These comments about varieties of functionality help to illustrate some of the variation possible in results of multi-stage developmental processes discussed below, that can take different directions depending on the environment or on the influences or non-influences of other mechanisms produced by the genome, or the influences of previous kinds of learning. The set of possible outcomes of such a system could be so varied that even the word "spectrum" sometimes used to describe varieties of Autism or other abnormality, understates the richness of the possibilities for development inherent in each individual.

[NOTE
These ideas about vision, partly based on inspiration from Max Clowes after he came to Sussex university in 1969 (see this tribute for more information about him) are still under development, though mostly ignored by researchers in human, animal and machine (AI/Robotics) vision, and brain researchers. See this incomplete discussion. ENDNOTE]

What does all this have to do with Nadia?

Selfe conjectured that brain damage had prevented the development of normal higher-level processing in Nadia of a kind required for language, and this somehow facilitated compensatory development of other capabilities. So, if something had prevented normal development of the more abstract layers of a visual information-processing architecture such as Popeye's, including perhaps the ability to develop abstract classifications of types of object, types of property, types of relationship, types of process, and types of action -- except for a few special cases, including those related to her fascination with making pictures -- then perhaps the neural resources that would have been recruited for more normal development were instead used to extend and enrich the mechanisms for analysing and recording low level image details. See the speculation in section 11 of my 1989 paper on vision.

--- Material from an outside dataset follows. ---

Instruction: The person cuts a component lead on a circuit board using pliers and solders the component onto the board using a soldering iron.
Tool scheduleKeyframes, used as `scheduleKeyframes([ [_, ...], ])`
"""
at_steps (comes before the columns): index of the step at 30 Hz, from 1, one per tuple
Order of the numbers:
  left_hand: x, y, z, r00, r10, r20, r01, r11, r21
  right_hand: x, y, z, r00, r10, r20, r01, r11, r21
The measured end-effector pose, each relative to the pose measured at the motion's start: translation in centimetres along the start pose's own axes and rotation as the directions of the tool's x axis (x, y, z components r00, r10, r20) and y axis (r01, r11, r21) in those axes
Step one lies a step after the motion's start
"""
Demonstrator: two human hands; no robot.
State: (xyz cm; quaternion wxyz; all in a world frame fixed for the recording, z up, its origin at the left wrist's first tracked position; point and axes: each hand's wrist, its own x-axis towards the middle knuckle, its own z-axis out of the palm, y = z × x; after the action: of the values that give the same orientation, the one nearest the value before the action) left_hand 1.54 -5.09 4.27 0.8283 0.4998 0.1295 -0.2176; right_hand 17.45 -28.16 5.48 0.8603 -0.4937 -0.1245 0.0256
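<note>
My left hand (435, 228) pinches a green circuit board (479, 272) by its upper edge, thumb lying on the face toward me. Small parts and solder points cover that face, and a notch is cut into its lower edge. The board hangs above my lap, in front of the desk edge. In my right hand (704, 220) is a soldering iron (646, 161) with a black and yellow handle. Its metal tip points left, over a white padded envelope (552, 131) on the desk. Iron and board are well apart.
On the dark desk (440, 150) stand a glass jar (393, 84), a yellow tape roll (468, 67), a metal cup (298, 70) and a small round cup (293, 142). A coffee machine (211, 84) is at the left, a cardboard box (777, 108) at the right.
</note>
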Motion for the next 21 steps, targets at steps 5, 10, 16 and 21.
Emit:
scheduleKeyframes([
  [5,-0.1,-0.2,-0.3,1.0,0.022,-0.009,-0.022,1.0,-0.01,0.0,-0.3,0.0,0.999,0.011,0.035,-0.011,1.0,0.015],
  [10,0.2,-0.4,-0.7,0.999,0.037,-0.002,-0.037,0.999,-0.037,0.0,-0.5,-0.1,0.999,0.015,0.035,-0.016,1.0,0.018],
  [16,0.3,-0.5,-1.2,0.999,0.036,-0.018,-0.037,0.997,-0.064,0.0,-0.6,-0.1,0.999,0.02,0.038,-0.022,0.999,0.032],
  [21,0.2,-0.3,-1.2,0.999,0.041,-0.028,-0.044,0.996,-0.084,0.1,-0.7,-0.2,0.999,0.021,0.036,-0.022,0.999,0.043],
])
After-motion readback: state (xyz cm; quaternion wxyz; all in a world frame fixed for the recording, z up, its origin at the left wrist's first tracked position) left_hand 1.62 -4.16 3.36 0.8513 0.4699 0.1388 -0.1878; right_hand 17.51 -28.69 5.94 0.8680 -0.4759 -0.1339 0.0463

So, perhaps her visual perceptual mechanisms (and others) could not provide the semantic contents required for understanding a human language. The use of written and spoken language also requires abilities to "chunk" perceptual information into types that correspond to linguistic components, such as syllables, words, phrases and sentences, and in the case of written language letters and words. Use of communicative language also requires meta-semantic competences, including the ability to treat others as having thoughts, questions, intentions, etc.

It has been conjectured by many researchers that a feature common to Autism is underdeveloped "Theory of mind". From our point of view that is just a subset of what may be under-developed. There could be different patterns of partial development or abnormal development in different individuals labelled Autistic.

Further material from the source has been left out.